# Orange Guppy Swollen And Infiltrated Gills



## Danosaurs (Jun 26, 2015)

Hello, I am new to this website and I have a really serious concern about just one of my pet Guppy fish that seems to have a ball of swollen gills its really hard to explain but i really need a cure or treatment fast i'm not that great with the statistics of my tank is 14 gallons the victim was born in the tank temperature is 80 degrees F, and I do water changes once every month and a half because I want my guppies to get used to harsh conditions.
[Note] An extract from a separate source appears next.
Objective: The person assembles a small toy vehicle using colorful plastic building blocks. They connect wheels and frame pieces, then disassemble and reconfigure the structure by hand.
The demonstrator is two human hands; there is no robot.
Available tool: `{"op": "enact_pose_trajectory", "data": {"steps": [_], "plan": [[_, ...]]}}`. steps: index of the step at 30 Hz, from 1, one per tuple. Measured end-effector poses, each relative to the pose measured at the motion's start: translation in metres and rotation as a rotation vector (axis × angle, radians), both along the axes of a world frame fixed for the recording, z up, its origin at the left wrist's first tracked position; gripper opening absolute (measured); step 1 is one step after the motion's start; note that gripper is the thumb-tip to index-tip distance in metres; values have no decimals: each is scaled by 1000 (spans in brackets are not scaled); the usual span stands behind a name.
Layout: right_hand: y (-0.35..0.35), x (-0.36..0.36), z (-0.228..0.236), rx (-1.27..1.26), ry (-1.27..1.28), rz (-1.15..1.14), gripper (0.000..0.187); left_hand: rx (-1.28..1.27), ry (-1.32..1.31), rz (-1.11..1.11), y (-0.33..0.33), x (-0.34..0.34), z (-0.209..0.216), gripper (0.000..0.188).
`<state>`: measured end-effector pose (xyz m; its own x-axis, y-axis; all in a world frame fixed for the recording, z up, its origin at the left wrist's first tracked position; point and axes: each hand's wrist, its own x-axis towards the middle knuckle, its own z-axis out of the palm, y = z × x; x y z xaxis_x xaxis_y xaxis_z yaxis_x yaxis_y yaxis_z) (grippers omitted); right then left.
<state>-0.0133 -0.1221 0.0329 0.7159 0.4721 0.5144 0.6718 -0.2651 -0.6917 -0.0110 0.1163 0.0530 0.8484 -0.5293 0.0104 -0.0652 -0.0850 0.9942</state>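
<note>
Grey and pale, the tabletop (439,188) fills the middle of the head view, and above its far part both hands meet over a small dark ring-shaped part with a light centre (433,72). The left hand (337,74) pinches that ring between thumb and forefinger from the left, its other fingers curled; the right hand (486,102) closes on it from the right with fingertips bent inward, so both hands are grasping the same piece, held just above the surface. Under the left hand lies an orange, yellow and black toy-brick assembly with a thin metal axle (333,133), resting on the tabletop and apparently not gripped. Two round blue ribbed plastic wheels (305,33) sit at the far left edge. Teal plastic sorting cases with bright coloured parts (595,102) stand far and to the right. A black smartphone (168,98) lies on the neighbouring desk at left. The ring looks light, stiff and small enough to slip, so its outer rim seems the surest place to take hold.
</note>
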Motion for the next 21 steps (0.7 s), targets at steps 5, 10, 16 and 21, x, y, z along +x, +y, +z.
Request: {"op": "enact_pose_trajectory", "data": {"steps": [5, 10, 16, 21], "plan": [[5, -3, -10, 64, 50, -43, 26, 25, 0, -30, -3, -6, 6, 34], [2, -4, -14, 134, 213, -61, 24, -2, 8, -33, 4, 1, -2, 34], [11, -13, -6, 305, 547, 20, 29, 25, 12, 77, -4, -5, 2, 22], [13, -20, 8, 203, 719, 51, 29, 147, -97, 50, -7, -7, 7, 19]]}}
Anyway, the infected guppy is a year and a half old (my oldest tank born guppy and I would hate to see him leave), any help will do if I need to add more info just ask politely below and I added pictures to help you get a visual. Again, If anyone has any questions about the stats, just ask. Thank You!


----------



## Romad (Jun 28, 2009)

Poor fishy 

Can you isolate him and put him in a hospital tank? I'd start with that and add some Epsom salt (1tsp. dissolved per gallon) to see if you can relieve some of the bloating. 

Since you don't do weekly partial water changes, do you at least test the water for ammonia, nitrite, nitrAte, PH? If so, what are you latest readings?

Any other symptoms before he became a little balloon?

Edit: And I'm a bit curious as to why you want to submit fish to harsh conditions to get them used to it. Is there a reason for this? :dunno:


----------



## Danosaurs (Jun 26, 2015)

**Update**

@Romad

Ammonia Levels- .25
Nitrite Levels- 0
Nitrate Levels- 200 (This Is Probably The Reason The Guppy Is Sick)
PH Levels- 7

*No Symptoms Before And During Her Sickness
*Acts Perfectly Fine At This Moment/Doesn't Look Effected
*Where Could I Get The Epsom Salt?
*Just Did A 50% Water Change After The Tests And I Will Record Any Changes
* As For The Harsh Conditions, That Was Bad Wording On My Part, What I Meant Was Trying To Prepare Them For The Worst-Case-Scenario 
* Put Her In My Separate Breeding Cage, We Are About To Go Off To Vacation And I Don't Have The Time To Setup A Hospital Tank 
*Thanks For Your Help In Advance!


----------



## Romad (Jun 28, 2009)

You can buy Epsom salt at any drug store. Just make sure it is the salt only with no additives.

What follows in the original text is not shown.